#### [EXERCISE]
What this exercise calls for is an exact copy of the data.
□ □ □
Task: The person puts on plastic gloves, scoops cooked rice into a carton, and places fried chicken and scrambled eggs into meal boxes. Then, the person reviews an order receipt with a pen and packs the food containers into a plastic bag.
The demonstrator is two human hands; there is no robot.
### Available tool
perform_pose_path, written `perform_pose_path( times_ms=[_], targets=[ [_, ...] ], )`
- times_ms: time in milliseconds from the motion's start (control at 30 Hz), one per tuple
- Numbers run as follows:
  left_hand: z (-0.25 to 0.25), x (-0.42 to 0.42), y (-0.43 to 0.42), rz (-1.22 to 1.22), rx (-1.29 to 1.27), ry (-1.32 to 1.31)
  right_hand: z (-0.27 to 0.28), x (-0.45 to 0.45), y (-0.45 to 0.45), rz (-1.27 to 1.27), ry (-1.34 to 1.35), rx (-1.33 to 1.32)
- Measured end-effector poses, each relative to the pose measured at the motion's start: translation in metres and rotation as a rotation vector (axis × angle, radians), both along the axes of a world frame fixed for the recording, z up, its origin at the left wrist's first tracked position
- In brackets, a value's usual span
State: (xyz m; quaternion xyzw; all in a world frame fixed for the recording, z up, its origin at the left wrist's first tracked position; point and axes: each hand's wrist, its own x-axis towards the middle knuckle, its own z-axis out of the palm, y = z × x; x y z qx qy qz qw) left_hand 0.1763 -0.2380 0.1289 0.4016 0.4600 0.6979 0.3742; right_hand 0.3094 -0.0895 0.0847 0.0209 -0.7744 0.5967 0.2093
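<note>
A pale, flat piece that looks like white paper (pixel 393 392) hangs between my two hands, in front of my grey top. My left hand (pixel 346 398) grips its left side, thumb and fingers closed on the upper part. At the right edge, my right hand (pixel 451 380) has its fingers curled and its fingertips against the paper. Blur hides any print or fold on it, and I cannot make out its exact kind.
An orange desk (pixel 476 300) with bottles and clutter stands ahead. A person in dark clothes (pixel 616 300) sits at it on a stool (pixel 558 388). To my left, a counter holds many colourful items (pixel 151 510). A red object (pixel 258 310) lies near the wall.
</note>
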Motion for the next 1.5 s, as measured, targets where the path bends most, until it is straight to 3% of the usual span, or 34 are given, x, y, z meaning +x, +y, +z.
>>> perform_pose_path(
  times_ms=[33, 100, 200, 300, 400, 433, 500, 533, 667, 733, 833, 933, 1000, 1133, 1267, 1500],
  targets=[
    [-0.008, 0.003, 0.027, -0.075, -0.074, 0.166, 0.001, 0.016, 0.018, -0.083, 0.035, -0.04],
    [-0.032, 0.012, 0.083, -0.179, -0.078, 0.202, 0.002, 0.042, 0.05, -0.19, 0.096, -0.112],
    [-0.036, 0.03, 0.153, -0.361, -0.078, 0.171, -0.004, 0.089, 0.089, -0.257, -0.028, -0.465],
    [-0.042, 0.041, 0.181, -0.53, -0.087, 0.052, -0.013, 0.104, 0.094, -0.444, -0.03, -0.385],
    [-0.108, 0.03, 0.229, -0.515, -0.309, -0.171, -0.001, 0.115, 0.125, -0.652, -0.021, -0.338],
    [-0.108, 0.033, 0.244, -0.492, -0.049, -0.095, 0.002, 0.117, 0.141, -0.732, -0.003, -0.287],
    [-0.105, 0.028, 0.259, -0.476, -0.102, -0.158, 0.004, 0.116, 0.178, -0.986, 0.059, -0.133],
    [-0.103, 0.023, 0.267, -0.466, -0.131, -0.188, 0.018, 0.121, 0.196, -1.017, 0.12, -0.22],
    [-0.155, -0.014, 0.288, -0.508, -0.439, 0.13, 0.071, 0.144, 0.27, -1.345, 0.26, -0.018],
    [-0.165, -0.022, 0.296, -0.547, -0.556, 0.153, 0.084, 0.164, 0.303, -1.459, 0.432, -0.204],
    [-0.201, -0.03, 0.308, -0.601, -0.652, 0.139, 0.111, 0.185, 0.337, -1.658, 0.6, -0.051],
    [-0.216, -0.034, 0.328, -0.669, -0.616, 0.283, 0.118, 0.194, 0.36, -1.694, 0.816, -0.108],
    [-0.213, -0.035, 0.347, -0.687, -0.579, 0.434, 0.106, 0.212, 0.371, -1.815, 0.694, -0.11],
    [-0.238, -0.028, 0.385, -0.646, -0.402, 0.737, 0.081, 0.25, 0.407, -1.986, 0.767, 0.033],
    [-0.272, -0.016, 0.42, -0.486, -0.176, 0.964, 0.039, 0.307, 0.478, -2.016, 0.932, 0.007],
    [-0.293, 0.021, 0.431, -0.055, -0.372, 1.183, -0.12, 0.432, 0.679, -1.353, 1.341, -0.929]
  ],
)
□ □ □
#### [RESPONSE AREA]
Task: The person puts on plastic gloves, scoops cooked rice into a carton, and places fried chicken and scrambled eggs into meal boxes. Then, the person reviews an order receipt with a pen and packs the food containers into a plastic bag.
The demonstrator is two human hands; there is no robot.
### Available tool
perform_pose_path, written `perform_pose_path( times_ms=[_], targets=[ [_, ...] ], )`
- times_ms: time in milliseconds from the motion's start (control at 30 Hz), one per tuple
- Numbers run as follows:
  left_hand: z (-0.25 to 0.25), x (-0.42 to 0.42), y (-0.43 to 0.42), rz (-1.22 to 1.22), rx (-1.29 to 1.27), ry (-1.32 to 1.31)
  right_hand: z (-0.27 to 0.28), x (-0.45 to 0.45), y (-0.45 to 0.45), rz (-1.27 to 1.27), ry (-1.34 to 1.35), rx (-1.33 to 1.32)
- Measured end-effector poses, each relative to the pose measured at the motion's start: translation in metres and rotation as a rotation vector (axis × angle, radians), both along the axes of a world frame fixed for the recording, z up, its origin at the left wrist's first tracked position
- In brackets, a value's usual span
State: (xyz m; quaternion xyzw; all in a world frame fixed for the recording, z up, its origin at the left wrist's first tracked position; point and axes: each hand's wrist, its own x-axis towards the middle knuckle, its own z-axis out of the palm, y = z × x; x y z qx qy qz qw) left_hand 0.1763 -0.2380 0.1289 0.4016 0.4600 0.6979 0.3742; right_hand 0.3094 -0.0895 0.0847 0.0209 -0.7744 0.5967 0.2093
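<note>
A pale, flat piece that looks like white paper (pixel 393 392) hangs between my two hands, in front of my grey top. My left hand (pixel 346 398) grips its left side, thumb and fingers closed on the upper part. At the right edge, my right hand (pixel 451 380) has its fingers curled and its fingertips against the paper. Blur hides any print or fold on it, and I cannot make out its exact kind.
An orange desk (pixel 476 300) with bottles and clutter stands ahead. A person in dark clothes (pixel 616 300) sits at it on a stool (pixel 558 388). To my left, a counter holds many colourful items (pixel 151 510). A red object (pixel 258 310) lies near the wall.
</note>
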Motion for the next 1.5 s, as measured, targets where the path bends most, until it is straight to 3% of the usual span, or 34 are given, x, y, z meaning +x, +y, +z.
>>> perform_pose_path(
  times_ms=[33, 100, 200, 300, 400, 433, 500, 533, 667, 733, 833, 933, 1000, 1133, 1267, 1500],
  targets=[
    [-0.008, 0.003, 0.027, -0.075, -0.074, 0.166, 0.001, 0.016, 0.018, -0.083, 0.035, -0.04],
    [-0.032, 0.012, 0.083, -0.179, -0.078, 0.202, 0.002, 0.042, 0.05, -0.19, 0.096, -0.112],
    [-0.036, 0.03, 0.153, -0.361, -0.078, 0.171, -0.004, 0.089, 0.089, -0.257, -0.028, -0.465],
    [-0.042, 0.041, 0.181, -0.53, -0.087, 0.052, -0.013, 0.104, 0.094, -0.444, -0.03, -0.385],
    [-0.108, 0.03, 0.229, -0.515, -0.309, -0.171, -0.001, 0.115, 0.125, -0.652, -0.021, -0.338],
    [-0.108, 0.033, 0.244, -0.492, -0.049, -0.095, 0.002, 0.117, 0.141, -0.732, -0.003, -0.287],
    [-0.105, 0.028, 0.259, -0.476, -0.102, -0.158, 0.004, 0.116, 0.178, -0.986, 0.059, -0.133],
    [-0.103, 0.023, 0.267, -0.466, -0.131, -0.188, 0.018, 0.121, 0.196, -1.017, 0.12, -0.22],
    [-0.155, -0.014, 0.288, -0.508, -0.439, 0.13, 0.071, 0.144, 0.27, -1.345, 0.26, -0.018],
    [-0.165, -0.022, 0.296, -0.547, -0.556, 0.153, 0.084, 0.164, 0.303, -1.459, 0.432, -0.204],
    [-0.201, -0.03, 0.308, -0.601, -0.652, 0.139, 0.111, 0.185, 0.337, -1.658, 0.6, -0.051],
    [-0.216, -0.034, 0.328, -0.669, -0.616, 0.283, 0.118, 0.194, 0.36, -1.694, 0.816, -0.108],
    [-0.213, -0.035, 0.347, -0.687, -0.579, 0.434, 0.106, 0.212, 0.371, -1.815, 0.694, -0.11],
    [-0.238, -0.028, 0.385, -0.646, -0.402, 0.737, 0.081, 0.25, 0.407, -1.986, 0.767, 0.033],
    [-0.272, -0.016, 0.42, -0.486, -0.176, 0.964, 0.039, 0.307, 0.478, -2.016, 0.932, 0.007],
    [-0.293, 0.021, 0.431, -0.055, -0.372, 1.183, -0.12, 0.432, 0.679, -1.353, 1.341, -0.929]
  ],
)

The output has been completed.